● **Your objective**
Every line between the top of the data below and the line with "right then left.", both ends included, must be retyped exactly.

● **Records for the task**
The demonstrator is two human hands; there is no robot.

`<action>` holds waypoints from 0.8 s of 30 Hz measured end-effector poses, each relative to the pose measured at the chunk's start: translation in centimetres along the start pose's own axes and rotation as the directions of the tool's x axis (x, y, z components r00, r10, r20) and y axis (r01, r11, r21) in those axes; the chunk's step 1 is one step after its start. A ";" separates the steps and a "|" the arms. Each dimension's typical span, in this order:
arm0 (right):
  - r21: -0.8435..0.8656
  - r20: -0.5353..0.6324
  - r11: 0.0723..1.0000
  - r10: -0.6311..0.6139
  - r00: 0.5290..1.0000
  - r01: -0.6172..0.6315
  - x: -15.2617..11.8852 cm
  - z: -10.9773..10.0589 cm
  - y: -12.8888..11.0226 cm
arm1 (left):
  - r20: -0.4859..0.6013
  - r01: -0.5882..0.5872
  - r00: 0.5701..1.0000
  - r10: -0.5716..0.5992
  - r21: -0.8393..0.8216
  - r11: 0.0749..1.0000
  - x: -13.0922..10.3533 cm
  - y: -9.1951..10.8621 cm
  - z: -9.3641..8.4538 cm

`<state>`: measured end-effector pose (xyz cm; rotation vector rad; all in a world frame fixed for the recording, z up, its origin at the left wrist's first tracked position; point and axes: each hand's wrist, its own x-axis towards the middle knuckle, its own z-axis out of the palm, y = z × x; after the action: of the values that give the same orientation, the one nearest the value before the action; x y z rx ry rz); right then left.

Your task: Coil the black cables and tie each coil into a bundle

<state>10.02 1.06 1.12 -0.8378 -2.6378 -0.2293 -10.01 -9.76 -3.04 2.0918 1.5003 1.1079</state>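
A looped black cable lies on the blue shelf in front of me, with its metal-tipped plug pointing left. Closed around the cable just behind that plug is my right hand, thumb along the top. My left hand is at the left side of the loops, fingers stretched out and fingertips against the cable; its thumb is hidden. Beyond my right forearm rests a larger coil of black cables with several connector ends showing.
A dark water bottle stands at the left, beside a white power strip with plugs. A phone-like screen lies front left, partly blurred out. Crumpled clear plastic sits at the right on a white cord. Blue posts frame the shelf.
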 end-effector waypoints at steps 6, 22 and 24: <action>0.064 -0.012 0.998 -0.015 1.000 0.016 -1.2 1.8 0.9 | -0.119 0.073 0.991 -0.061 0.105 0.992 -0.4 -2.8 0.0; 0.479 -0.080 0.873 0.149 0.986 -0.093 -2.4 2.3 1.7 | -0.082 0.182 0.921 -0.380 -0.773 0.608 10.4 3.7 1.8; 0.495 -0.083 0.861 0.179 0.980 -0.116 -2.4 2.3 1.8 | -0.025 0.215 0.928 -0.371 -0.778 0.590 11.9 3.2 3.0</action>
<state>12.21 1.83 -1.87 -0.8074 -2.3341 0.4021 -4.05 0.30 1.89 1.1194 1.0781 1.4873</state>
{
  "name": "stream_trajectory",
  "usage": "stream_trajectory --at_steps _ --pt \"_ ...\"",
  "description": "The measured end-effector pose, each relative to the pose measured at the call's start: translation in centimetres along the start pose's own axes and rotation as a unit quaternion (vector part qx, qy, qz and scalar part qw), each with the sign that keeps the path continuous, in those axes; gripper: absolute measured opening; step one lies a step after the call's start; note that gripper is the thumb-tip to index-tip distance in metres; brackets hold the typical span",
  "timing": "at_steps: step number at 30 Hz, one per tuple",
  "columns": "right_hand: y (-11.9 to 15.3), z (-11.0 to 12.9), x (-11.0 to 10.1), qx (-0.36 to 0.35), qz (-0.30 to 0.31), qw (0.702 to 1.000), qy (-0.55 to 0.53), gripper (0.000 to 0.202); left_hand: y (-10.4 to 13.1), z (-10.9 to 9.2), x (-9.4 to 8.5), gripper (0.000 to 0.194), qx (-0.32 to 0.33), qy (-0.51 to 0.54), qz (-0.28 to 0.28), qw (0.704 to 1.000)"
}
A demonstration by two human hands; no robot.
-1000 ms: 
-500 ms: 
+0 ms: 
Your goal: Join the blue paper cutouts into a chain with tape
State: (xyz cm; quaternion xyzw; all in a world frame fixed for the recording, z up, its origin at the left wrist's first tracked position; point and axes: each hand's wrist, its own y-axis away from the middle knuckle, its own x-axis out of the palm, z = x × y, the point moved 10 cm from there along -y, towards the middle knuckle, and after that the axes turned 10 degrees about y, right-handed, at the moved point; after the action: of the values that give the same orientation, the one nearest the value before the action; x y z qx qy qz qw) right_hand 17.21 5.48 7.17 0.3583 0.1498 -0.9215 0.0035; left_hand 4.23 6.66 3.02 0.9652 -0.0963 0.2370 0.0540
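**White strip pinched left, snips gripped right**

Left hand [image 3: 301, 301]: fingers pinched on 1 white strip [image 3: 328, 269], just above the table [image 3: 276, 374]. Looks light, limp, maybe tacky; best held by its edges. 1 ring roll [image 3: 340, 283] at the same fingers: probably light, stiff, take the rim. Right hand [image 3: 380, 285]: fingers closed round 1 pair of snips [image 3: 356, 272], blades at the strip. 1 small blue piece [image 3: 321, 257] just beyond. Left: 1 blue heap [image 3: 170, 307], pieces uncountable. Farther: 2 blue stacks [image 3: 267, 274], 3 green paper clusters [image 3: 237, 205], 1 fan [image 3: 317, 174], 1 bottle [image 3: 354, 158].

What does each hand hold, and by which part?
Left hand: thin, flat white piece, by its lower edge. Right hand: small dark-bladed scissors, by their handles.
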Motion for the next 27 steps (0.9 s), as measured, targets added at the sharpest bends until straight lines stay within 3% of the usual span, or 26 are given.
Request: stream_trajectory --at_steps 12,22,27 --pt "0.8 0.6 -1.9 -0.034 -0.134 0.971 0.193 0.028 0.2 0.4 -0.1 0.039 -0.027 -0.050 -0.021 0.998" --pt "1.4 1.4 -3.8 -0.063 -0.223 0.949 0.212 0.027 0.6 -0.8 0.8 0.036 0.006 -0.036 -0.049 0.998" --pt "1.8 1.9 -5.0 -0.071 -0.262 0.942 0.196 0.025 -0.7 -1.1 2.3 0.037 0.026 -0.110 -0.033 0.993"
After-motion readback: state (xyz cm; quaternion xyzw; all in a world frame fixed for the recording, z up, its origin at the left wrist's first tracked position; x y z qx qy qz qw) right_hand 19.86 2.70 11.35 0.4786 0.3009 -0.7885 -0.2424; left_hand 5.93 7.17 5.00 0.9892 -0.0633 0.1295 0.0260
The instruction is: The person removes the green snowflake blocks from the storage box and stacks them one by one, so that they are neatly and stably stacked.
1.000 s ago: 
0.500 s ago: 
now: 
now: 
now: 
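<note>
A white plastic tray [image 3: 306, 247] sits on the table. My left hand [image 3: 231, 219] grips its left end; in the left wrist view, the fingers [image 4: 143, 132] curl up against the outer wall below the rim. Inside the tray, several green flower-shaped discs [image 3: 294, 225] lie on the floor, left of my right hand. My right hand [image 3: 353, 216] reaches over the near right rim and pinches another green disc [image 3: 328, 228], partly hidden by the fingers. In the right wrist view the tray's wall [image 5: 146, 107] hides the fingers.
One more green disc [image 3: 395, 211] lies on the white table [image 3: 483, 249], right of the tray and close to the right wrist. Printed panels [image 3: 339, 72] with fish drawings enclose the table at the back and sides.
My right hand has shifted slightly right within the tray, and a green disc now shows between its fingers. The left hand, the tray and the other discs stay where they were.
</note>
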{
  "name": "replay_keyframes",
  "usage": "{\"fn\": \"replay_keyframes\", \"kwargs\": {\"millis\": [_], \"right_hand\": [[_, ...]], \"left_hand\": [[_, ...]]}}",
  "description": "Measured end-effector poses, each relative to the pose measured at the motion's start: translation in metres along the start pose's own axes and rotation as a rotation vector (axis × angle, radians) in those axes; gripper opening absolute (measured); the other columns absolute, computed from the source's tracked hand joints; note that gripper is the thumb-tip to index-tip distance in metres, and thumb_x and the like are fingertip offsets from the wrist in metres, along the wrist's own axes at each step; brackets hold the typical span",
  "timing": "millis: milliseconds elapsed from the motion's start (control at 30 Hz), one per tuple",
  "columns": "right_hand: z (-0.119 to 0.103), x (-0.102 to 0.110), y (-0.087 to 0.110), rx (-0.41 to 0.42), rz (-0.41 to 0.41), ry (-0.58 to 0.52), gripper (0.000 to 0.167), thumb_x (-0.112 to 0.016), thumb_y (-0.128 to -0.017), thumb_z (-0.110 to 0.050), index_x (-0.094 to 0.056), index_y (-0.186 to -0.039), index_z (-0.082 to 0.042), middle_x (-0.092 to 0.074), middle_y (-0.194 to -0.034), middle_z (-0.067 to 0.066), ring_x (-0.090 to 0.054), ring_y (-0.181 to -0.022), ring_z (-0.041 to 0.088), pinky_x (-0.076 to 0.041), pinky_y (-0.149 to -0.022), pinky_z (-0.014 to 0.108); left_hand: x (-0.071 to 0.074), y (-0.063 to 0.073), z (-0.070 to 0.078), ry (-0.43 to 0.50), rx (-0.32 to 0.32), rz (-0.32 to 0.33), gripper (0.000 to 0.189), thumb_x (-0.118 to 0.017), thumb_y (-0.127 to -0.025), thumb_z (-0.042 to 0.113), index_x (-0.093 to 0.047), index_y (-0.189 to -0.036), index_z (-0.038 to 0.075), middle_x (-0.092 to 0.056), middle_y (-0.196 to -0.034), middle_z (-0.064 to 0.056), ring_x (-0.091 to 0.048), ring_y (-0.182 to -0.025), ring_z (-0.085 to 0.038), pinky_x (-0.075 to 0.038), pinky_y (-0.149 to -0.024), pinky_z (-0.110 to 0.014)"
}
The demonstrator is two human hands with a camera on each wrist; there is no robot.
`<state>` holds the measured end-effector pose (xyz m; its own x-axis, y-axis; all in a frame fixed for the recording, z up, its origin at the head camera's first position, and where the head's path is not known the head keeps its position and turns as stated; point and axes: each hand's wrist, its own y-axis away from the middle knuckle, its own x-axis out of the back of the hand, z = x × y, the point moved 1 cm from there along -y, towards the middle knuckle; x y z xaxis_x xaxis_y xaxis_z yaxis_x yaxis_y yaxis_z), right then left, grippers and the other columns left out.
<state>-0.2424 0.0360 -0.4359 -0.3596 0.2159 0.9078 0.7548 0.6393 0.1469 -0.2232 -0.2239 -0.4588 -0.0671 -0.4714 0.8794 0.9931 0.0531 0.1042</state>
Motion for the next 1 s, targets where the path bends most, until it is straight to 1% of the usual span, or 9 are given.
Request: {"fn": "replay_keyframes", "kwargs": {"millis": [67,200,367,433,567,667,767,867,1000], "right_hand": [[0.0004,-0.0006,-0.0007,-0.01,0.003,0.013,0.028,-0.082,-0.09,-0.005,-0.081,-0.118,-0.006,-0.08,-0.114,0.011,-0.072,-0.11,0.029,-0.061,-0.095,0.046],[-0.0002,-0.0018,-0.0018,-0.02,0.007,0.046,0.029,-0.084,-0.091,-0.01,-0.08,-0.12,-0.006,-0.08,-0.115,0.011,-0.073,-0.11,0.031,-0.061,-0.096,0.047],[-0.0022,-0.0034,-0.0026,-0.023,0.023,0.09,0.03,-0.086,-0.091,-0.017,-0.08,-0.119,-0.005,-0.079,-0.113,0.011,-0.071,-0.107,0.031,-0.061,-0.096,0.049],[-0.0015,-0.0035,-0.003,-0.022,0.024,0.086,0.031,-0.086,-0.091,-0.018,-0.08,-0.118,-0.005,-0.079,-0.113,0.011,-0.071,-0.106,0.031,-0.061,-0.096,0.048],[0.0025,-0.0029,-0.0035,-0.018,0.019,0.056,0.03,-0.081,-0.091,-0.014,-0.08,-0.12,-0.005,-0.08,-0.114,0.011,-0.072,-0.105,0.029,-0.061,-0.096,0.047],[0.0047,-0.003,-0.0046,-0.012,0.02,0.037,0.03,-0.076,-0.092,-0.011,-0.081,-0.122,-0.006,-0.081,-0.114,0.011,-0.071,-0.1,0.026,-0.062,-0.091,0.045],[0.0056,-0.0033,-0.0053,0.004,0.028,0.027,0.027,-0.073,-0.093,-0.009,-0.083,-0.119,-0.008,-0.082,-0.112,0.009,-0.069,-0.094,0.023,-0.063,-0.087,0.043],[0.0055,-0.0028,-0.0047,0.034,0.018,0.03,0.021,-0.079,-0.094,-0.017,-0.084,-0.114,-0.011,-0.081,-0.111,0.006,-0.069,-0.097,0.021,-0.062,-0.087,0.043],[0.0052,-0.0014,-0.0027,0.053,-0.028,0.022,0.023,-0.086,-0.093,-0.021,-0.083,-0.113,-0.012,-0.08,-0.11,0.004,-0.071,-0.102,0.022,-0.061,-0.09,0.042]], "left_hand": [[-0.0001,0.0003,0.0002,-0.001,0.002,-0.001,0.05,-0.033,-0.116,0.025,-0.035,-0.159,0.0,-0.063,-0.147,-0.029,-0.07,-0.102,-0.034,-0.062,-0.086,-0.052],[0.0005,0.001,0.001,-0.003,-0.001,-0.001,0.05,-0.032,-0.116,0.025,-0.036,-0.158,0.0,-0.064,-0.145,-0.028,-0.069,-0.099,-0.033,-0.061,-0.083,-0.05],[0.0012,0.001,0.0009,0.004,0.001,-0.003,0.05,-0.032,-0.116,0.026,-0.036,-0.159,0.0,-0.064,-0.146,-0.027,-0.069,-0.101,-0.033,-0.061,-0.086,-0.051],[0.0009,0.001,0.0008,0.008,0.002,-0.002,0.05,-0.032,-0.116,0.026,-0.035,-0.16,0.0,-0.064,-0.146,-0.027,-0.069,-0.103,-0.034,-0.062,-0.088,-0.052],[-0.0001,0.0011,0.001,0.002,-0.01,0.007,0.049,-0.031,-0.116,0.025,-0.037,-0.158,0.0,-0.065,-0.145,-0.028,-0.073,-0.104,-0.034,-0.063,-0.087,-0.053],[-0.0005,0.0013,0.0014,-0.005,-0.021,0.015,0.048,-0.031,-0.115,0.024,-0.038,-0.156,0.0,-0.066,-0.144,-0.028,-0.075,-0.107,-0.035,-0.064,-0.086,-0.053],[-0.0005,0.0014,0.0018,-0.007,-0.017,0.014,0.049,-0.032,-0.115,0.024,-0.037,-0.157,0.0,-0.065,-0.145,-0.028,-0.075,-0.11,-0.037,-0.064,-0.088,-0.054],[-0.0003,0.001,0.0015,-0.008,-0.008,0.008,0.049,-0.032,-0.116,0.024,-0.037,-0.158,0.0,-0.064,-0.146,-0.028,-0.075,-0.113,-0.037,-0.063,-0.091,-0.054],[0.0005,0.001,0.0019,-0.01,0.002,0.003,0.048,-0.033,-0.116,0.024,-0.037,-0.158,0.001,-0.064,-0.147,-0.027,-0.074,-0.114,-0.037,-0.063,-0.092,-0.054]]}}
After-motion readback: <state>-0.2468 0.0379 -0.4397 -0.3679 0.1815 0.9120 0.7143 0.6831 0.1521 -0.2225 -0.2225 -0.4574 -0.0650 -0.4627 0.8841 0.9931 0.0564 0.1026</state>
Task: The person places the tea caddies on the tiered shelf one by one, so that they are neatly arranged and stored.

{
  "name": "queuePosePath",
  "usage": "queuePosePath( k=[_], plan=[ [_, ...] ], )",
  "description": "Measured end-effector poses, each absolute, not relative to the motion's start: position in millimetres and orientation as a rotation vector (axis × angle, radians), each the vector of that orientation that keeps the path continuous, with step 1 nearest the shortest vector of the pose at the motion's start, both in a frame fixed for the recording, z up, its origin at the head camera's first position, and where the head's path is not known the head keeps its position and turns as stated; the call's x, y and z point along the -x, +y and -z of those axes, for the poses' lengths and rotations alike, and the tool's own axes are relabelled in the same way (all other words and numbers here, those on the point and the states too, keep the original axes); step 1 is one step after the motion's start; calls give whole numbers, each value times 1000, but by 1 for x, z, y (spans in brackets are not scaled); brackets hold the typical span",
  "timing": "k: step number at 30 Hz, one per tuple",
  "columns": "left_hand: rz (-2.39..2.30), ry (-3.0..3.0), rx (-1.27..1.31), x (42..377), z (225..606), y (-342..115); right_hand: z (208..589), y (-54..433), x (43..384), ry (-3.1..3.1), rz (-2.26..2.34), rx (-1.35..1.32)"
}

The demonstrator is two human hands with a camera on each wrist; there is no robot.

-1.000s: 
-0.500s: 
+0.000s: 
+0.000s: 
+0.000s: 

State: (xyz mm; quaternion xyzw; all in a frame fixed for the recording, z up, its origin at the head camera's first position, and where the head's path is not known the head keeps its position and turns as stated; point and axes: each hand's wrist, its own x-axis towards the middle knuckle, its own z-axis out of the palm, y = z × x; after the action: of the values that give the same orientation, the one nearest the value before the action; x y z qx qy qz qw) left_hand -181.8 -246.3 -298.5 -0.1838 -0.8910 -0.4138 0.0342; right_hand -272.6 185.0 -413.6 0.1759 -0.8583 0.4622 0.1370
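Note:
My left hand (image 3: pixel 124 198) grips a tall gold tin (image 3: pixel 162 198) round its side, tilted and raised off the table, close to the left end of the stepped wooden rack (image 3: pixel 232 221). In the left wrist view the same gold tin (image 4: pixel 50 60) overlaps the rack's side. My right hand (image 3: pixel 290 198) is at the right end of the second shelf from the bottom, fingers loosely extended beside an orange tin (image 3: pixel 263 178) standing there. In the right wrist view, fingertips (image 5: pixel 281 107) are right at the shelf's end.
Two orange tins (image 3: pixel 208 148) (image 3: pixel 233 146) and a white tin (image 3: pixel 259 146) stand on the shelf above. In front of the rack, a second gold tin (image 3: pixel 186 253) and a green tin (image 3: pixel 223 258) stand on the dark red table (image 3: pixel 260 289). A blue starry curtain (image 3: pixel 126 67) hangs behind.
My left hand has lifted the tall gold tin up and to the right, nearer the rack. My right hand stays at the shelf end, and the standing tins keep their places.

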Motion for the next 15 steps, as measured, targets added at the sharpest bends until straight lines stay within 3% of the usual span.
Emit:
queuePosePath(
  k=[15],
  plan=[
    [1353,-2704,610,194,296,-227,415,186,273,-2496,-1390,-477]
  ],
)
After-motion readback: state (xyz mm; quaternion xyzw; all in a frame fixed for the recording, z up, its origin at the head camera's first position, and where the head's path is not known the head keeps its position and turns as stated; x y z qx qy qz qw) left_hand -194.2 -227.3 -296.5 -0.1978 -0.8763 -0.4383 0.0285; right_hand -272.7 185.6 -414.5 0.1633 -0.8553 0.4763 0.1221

● **Solution**
The demonstrator is two human hands; there is no robot.

`<action>` holds waypoints from 0.8 s of 30 Hz measured end-effector poses, each relative to the pose measured at the chunk's start: translation in centimetres along the start pose's own axes and rotation as the directions of the tool's x axis (x, y, z components r00, r10, r20) and y axis (r01, r11, r21) in those axes; the chunk's step 1 is one step after its start. A ";" separates the steps and a "|" the arms. Each dimension's typical span, in this order:
arm0 (right):
  - r21: -0.8435..0.8656
  - r20: -0.5353..0.6324
  - r11: 0.0723..1.0000
  - r10: -0.6311..0.6139
  - r00: 0.5290..1.0000
  - r01: -0.6172..0.6315
  - x: -15.2617..11.8852 cm
  - z: -10.9773..10.0589 cm
  - y: -12.8888..11.0226 cm
arm1 (left):
  - r20: -0.4859..0.6013
  - r01: -0.5882..0.5872
  - r00: 0.5701..1.0000
  - r10: -0.5716..0.5992
  - r21: -0.8393..0.8216
  - r11: 0.0749..1.0000
  - x: -13.0922..10.3533 cm
  - y: -9.1951..10.8621 cm
  - z: -9.3641..8.4538 cm

`<state>`: measured end-effector pose (xyz cm; rotation vector rad; all in a world frame fixed for the recording, z up, its origin at the left wrist's first tracked position; point and axes: each hand's wrist, its own x-axis towards the middle knuckle, its own z-axis out of the palm, y = z × x; after the action: of the values that give the same orientation, the one nearest the value before the action; x y z rx ry rz); right then left.

No more output is needed here.